Using the entries below, say how many of the lines carry "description". Write the number alone.

» **Data for processing**:
□ □ □

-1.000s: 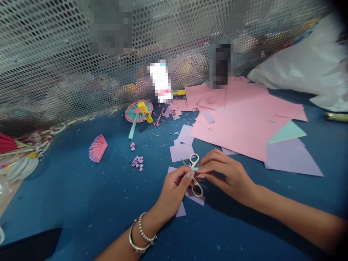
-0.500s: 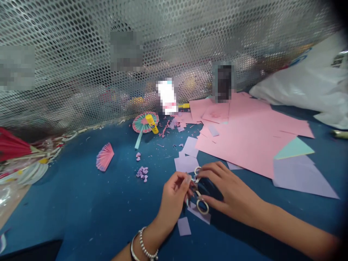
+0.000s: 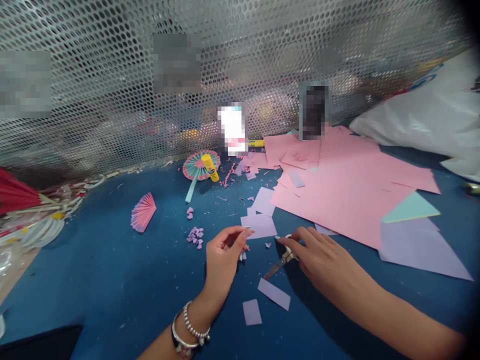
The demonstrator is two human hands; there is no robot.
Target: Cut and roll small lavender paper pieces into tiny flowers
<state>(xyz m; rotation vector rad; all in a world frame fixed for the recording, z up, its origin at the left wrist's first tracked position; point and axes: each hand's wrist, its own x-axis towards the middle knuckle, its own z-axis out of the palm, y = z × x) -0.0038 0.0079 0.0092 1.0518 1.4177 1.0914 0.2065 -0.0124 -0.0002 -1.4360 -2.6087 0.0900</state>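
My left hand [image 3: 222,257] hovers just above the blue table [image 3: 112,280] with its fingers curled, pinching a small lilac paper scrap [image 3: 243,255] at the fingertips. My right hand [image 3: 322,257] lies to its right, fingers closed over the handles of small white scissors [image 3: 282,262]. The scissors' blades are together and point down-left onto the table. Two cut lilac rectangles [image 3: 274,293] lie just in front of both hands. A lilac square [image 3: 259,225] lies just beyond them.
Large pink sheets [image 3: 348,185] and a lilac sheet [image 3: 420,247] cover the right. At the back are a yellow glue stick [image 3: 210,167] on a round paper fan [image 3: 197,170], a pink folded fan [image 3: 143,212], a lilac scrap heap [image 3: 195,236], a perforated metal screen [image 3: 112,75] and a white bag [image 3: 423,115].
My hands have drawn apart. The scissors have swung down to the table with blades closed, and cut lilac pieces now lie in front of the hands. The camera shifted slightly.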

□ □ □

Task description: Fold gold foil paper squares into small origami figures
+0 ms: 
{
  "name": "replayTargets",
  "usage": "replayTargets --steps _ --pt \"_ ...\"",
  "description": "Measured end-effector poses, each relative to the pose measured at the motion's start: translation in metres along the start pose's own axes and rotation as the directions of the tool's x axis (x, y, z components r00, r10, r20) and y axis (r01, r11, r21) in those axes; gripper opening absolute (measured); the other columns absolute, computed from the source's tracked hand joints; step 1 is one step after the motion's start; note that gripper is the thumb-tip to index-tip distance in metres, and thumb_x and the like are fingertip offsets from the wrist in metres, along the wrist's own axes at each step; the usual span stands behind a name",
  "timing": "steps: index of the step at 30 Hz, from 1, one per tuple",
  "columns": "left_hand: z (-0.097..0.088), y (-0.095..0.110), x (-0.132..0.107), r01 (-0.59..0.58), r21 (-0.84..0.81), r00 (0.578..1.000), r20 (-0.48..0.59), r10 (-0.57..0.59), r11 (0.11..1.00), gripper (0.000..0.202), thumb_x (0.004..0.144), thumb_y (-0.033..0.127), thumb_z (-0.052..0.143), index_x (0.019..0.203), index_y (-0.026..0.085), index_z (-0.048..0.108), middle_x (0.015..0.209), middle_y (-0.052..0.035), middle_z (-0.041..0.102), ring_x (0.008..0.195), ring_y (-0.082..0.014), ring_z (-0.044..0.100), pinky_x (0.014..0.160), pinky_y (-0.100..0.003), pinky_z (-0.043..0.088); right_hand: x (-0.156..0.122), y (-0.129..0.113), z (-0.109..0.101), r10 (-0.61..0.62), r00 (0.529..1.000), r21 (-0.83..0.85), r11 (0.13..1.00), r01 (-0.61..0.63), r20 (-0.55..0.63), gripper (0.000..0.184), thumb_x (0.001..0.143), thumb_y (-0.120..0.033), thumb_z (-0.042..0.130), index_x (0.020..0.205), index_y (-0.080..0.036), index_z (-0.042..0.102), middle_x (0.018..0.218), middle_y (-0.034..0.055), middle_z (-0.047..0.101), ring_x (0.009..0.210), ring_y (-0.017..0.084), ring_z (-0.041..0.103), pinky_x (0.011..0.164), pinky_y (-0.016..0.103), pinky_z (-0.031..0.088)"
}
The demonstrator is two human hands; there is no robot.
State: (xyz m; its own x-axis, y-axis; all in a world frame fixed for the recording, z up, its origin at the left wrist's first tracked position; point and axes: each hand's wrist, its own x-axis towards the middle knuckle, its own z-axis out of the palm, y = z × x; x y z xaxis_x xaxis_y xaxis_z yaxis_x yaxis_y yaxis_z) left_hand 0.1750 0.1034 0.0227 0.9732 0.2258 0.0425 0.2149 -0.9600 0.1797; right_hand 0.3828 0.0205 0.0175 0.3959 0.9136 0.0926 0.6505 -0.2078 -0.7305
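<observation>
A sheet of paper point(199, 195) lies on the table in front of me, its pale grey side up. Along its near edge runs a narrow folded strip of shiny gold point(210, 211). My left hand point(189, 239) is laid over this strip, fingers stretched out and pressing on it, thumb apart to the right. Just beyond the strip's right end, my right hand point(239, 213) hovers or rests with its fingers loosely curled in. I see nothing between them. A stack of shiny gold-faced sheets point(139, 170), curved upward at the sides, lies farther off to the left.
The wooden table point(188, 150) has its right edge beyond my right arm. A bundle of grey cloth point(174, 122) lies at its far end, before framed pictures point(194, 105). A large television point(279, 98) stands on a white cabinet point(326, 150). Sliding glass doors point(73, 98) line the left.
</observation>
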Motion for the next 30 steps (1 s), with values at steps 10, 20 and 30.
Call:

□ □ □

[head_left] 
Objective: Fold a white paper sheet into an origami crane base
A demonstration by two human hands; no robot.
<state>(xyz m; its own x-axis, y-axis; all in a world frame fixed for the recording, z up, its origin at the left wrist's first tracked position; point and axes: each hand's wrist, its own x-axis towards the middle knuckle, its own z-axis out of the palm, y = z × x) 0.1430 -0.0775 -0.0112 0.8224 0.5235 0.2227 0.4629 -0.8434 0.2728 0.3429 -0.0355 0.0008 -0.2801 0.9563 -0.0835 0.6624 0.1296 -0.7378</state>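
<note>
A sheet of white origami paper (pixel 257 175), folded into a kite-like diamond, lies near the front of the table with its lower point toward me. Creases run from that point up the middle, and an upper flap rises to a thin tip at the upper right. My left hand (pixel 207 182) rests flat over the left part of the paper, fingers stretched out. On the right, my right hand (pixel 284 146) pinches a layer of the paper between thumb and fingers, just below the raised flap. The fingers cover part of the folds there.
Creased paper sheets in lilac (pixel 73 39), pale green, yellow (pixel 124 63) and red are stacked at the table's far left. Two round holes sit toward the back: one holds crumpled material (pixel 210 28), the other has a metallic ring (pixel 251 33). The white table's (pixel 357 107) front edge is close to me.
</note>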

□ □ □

» **Answer box**:
2